Film Shorts roundtable: ‘Almost Home,’ ‘The Boy, the Mole, the Fox and the Horse,’ ‘The Elephant Whisperers,’ ‘The Flagmakers’ [Exclusive Video Interview]
What do you enjoy the most about the art of short films? How do you decide if a story should be a short film or feature length? How have streaming platforms impacted short films? What were the most difficult scenes to cut in order to keep your film under 40 minutes?
These were some of the secrets revealed by four of today’s top filmmakers when they joined Gold Derby’s special “Meet the Experts” Q&A event with Film Shorts Oscar contenders: Nils Keller (“Almost Home”), Peter Baynton (“The Boy, the Mole, the Fox and the Horse”), Doug Blush (“The Elephant Whisperers”) and Sharon Liese (“The Flagmakers”). Watch our lively group discussion above and click on each name to view their solo chat.
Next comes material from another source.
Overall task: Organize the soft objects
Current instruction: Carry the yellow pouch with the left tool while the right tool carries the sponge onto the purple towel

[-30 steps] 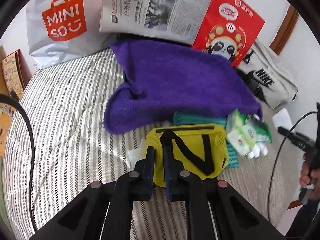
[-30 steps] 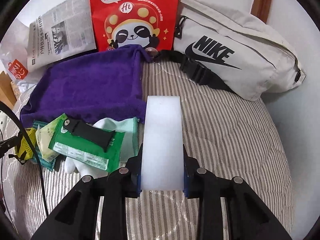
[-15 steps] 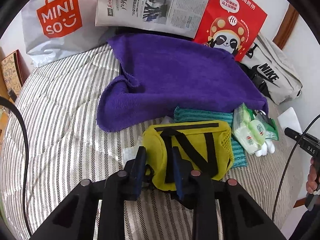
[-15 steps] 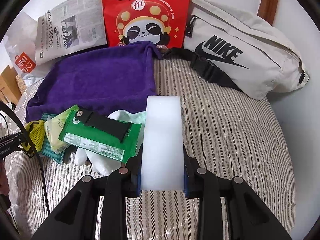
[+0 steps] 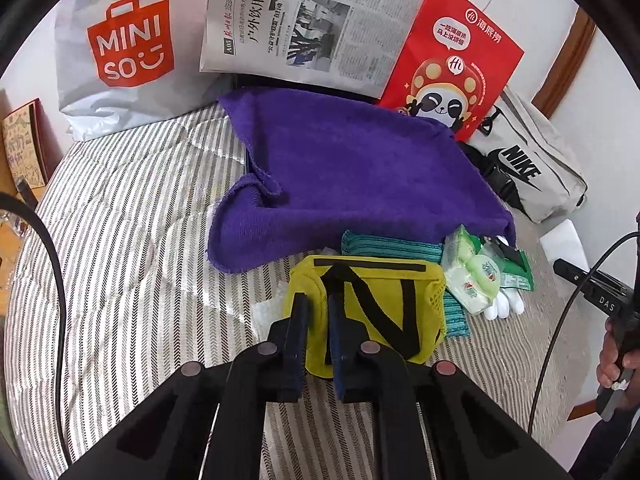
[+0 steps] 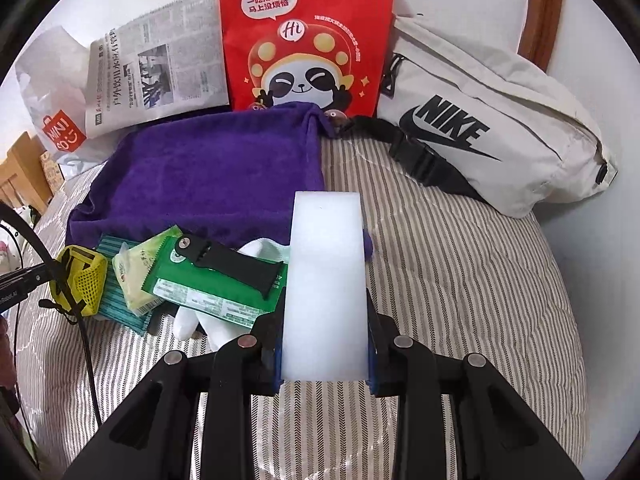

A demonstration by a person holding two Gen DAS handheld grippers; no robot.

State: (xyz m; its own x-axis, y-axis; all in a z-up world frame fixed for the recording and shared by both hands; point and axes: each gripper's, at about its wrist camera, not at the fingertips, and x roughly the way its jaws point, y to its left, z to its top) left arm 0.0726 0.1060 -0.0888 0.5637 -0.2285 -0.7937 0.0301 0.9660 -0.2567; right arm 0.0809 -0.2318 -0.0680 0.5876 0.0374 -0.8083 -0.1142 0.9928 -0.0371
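My left gripper (image 5: 318,314) pinches the yellow pouch (image 5: 384,312) edge; my right gripper (image 6: 325,312) clamps the white foam block (image 6: 326,280).

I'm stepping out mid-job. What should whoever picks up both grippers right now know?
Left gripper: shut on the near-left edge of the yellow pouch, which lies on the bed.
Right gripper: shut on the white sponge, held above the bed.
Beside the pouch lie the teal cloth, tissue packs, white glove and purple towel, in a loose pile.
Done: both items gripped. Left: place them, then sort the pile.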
“Coming from a student background, it’s just more common to do shorts,” says Keller. “You don’t have the money or you don’t get to choose. It was more natural to do a short. What I really love about shorts is that this is a very unique format where you don’t have to follow the hero’s journey, but you can just think about the thing you want to tell and have a slice of life. You can approach it from different angles and can be very free if you want to.”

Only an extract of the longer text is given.